Die Gestaltung der Außenanlagen sowie das äußere Erscheinungsbild des Gebäudes
werden vom Bauträger bestimmt. Hierzu gehören insbesondere die Farb- und
Formgebung aller außen sichtbaren Bauteile und Ausstattungen, sowie für
Allgemeinbereiche.
Die in den Verkaufsunterlagen wie auch in allen projektbezogenen Plänen
dargestellten Möblierungen/Einrichtungsgegenstände - mit Ausnahme der
Sanitärgegenstände - sind im Kaufpreis nicht enthalten. Wir weisen jedoch
ausdrücklich darauf hin, dass nach diesem Möblierungskonzept alle HKLS- und
Elektroinstallationen geplant und ausgeführt werden. Sollte seitens des Käufers ein
anderes Möblierungskonzept zur Ausführung kommen, wird dies seitens des
Bauträgers gerne berücksichtigt, soweit dies technisch möglich ist, rechtzeitig
beantragt wird und nicht gegen behördliche Vorschriften verstößt. Die daraus
resultierenden zusätzlichen Kosten sind im Voraus zu begleichen.
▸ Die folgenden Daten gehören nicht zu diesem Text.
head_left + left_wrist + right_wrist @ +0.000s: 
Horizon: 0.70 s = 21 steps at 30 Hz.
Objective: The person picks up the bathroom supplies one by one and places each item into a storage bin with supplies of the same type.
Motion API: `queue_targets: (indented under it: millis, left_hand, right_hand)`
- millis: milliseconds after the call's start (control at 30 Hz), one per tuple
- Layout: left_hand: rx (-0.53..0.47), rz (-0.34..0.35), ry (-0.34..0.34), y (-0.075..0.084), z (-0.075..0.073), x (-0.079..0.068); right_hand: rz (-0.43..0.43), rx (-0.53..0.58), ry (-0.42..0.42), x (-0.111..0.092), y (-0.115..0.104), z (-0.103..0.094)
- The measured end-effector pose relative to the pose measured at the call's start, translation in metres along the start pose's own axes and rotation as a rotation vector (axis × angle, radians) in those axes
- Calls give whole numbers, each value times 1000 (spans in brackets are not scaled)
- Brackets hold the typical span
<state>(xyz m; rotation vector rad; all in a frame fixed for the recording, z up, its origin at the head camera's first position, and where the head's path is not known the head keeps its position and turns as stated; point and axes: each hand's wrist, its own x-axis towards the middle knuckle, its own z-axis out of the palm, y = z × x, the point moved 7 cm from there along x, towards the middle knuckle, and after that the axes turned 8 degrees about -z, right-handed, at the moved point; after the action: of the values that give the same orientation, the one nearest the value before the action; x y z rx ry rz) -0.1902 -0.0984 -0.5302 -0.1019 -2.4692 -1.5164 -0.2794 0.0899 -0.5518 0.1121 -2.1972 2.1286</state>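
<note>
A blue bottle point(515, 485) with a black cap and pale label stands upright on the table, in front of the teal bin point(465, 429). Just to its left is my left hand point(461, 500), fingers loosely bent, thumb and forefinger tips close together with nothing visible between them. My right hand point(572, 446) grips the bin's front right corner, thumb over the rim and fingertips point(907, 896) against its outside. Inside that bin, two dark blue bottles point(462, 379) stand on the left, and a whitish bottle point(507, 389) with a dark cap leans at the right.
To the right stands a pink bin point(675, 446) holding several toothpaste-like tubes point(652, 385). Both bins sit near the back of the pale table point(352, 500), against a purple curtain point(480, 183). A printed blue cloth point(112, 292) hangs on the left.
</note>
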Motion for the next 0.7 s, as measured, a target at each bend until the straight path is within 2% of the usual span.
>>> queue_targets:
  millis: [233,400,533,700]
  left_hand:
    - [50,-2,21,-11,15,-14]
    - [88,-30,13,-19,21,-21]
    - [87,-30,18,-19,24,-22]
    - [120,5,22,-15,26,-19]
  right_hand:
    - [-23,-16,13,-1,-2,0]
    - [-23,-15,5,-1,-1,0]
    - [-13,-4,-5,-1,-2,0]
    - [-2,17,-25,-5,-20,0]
Geringfügige Abweichungen von dieser Baubeschreibung sowie in den m²-Angaben
(innerhalb von +/-3% je Einheit) von den Verkaufsunterlagen und Ausführungsplänen,
stellen keine Wertveränderung dar. Die Gewährleistung für die Bauleistungen richtet
sich nach den Vorschriften der einschlägigen Ö-Normen.
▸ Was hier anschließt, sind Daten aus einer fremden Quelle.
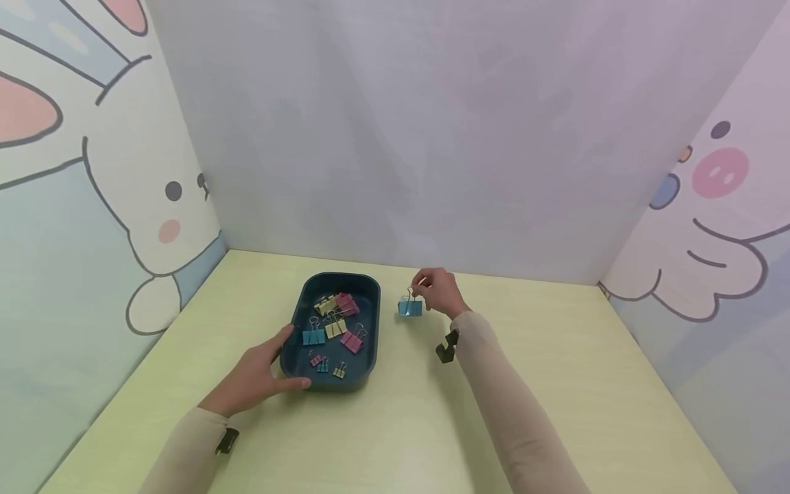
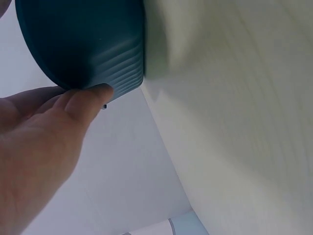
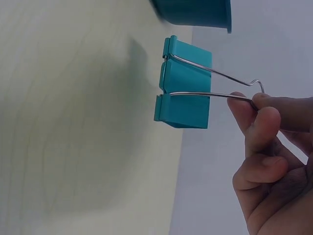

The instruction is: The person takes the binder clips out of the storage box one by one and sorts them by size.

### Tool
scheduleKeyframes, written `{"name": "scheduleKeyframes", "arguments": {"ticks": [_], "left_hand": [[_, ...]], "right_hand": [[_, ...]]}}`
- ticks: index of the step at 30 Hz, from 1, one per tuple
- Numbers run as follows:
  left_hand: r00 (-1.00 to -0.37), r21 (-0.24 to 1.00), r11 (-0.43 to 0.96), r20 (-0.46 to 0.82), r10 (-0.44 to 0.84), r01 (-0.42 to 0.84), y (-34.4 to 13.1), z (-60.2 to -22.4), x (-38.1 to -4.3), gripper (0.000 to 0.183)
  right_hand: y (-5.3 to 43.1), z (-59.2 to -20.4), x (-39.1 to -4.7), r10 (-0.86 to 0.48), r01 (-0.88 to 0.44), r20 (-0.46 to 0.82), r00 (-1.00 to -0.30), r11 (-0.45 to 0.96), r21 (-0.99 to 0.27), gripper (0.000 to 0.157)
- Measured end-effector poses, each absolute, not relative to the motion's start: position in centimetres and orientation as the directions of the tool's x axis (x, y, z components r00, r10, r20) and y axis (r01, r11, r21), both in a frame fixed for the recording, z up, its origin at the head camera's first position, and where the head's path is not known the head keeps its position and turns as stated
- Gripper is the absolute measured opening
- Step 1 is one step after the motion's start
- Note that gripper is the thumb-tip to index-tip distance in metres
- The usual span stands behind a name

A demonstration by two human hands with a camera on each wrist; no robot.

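Note:
My right hand (image 1: 439, 291) pinches a large blue binder clip (image 1: 410, 308) by its wire handles, to the right of a dark blue tray (image 1: 374, 343). In the right wrist view the clip (image 3: 188, 85) hangs from thumb and fingertips, its body close over the table. At the tray's near left corner, my left hand (image 1: 262, 370) holds the wall, thumb at the front and fingers along the left side. Inside lie a blue clip (image 1: 313, 337), yellow clips (image 1: 336, 328), pink clips (image 1: 352, 342) and, near the front, several small clips (image 1: 323, 366).
The pale yellow table (image 1: 555, 384) reaches to a grey back wall (image 1: 395, 137). Side panels carry a cartoon rabbit (image 1: 148, 206) on the left and a cartoon pig (image 1: 697, 254) on the right. Dark wrist-worn pieces (image 1: 448, 346) sit at both sleeves.

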State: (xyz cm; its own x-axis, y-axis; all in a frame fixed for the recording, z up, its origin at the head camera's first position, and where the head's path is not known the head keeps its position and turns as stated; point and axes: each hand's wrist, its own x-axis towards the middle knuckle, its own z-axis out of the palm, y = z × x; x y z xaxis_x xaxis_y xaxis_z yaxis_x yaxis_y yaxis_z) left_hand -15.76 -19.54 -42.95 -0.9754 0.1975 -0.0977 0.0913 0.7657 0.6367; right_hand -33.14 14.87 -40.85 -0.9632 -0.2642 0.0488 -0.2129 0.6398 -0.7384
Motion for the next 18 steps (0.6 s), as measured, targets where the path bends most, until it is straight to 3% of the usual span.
{"name": "scheduleKeyframes", "arguments": {"ticks": [18], "left_hand": [[-0.975,0.637,0.764,-0.083,0.204,0.105,-19.6,-42.9,-15.7,0.113]], "right_hand": [[14.8,-43.0,-32.7,-0.240,-0.149,-0.019,-0.971,0.659,-0.738,0.007]]}}
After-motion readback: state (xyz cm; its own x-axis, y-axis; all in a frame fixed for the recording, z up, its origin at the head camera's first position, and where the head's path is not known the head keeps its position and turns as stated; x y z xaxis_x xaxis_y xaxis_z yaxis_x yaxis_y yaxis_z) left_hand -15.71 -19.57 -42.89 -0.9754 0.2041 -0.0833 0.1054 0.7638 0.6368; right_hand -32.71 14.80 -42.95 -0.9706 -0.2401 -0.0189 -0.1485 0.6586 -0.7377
Es wird ausdrücklich darauf hingewiesen, dass es im Rahmen der Bauführung noch zu
Änderungen kommen kann, woraus der Käufer keinerlei Ansprüche ableiten kann.
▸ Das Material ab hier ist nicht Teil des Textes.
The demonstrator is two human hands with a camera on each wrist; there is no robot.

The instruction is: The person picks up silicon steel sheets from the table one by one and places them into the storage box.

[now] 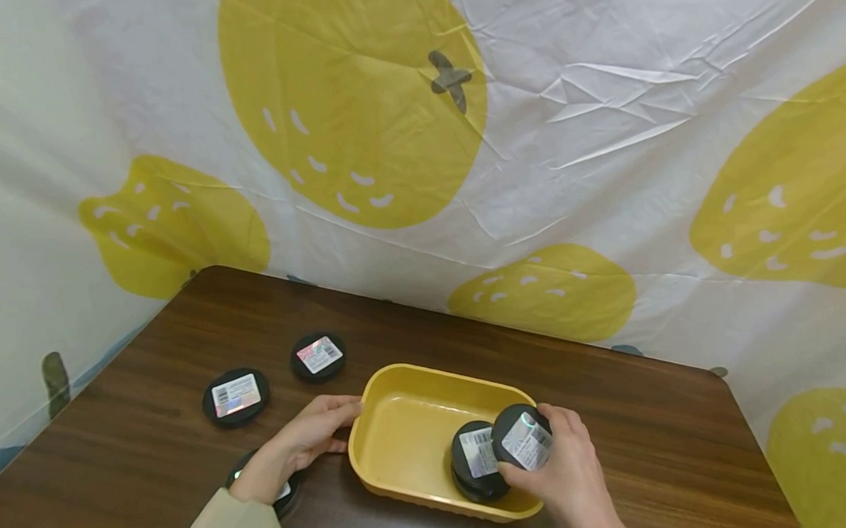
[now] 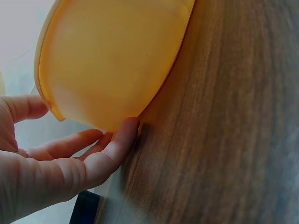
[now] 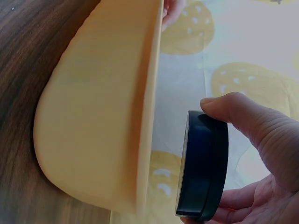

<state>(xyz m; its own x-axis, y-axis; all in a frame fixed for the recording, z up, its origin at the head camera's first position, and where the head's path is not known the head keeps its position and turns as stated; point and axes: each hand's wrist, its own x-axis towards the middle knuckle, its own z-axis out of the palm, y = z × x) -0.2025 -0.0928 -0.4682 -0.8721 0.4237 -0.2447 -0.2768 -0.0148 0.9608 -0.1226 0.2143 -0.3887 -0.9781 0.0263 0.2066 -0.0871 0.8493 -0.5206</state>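
Note:
A yellow plastic bin point(image 1: 397, 486) sits on the table. At its left end my left hand point(image 1: 317, 430) touches the outer wall and rim with extended fingers; the left wrist view shows those fingers point(image 2: 119, 144) against the bin. Between thumb and fingers my right hand point(image 1: 573, 467) grips a flat round black container point(image 1: 522, 437) by its edge. It hangs above the right end of the bin, its white label facing up; its dark side point(image 3: 205, 163) shows beyond the rim in the right wrist view. Below it, stacked black containers point(image 1: 480, 462) lie inside the bin.
Two more labelled black containers, one nearer point(image 1: 236, 398) and one farther back point(image 1: 318, 357), lie left of the bin. Another container point(image 1: 285, 492) is partly hidden under my left forearm. A fruit-patterned cloth point(image 1: 542, 182) hangs behind the wooden table point(image 1: 659, 420).

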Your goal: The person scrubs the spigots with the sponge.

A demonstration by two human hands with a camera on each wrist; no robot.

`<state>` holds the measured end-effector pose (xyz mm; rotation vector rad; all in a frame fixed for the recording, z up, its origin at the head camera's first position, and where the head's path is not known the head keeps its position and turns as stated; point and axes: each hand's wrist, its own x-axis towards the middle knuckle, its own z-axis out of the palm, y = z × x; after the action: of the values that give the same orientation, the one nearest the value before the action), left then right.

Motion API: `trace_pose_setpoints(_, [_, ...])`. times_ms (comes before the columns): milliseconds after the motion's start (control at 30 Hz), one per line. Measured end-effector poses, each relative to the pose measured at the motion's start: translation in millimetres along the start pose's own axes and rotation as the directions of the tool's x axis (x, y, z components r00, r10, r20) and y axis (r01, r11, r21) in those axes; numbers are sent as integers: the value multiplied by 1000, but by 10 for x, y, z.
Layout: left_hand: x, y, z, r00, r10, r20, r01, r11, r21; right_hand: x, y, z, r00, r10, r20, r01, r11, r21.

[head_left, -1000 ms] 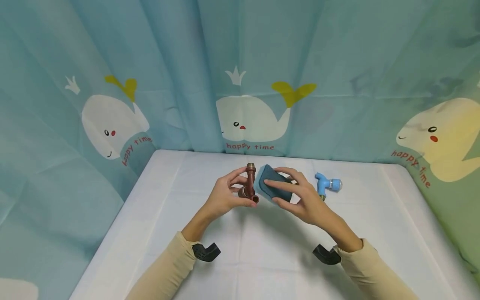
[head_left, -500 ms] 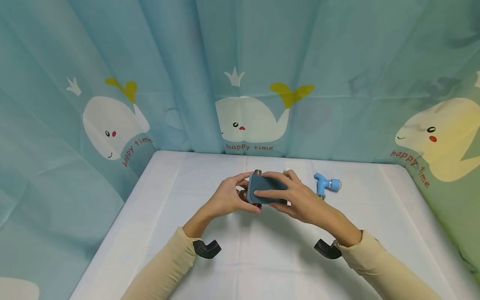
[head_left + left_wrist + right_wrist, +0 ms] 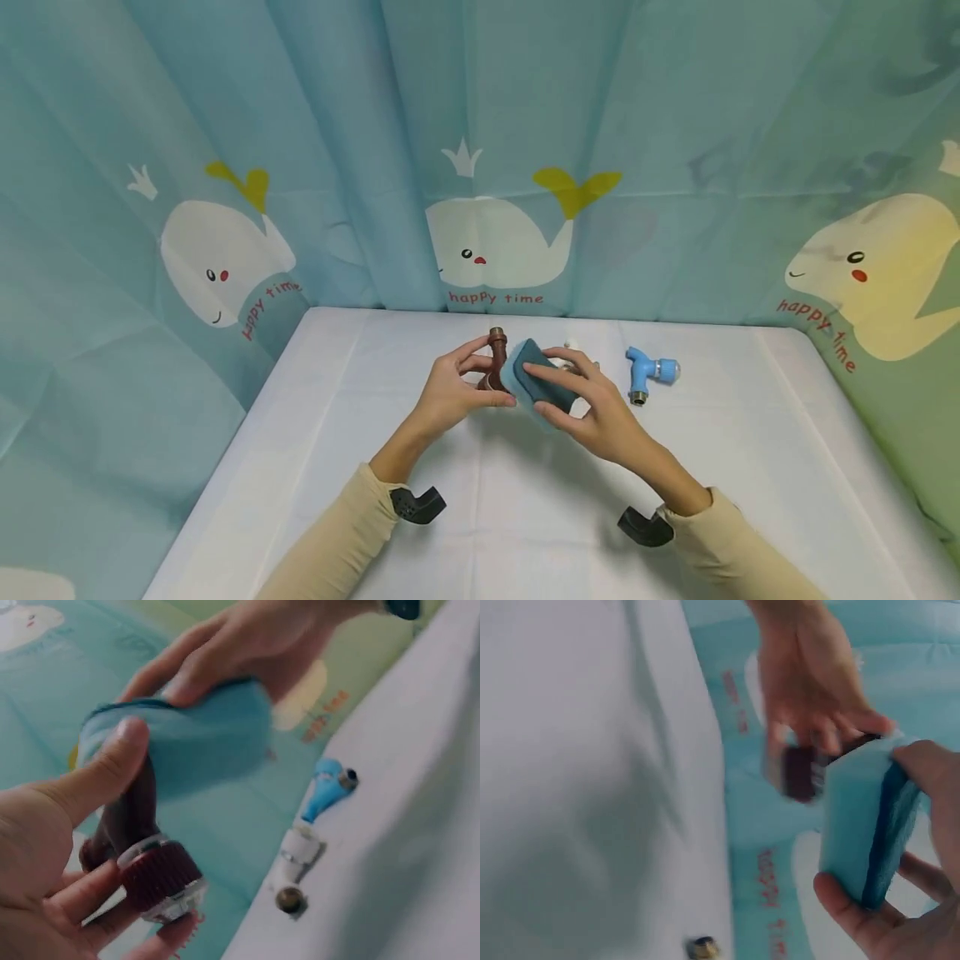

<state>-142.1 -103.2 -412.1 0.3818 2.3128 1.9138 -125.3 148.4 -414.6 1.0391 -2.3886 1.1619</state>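
My left hand grips a dark red faucet with a brass threaded end, held above the table. In the left wrist view its ribbed knob with a clear cap points down, near the fingers. My right hand pinches a two-layer blue sponge, pale on one face and dark on the other. The pale side of the sponge lies against the faucet and hides part of it. In the left wrist view the left thumb overlaps the sponge's near end.
A blue faucet lies on the white-covered table to the right. A white faucet lies beside it, mostly hidden behind the right hand in the head view. A light blue curtain with whale prints stands behind the table.
The sponge moved left across the faucet's front half a second ago, covering most of it. Now it is back to the right and tilted, and the faucet's upper part shows again.
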Motion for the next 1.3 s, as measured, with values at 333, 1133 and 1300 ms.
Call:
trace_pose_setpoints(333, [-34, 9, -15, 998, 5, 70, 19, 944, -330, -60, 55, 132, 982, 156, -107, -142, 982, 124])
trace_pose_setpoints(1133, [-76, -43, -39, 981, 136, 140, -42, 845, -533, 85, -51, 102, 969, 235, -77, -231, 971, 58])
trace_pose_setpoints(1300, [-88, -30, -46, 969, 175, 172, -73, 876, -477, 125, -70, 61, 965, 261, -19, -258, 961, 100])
Sollten sich gegenüber der Bau- und Ausstattungsbeschreibung und den unterfertigten
Plänen Abweichungen oder Widersprüche ergeben, so gilt die Bau- und
Ausstattungsbeschreibung.
Die mit „optional“ bezeichneten Bau- und Ausstattungsmerkmale kommen nach
Wunsch und Auftrag des Käufers und gegen Aufpreis zur Ausführung.
Es gilt als vereinbart, dass der Bauträger sämtliche Herstellkosten,
Baukostenzuschüsse und Anschlussgebühren der Versorgungsträger (Wasser, Kanal,
Strom, Gas) übernimmt; die zählerabhängigen Anmeldegebühren von Wienstrom
sowie die Anmeldegebühren von Telefon, Telekabel, etc. für die einzelne Wohneinheit
sind durch den jeweiligen Eigentümer zu tragen.
Es liegt ein detaillierter Energieausweis für die gesamte Anlage vor.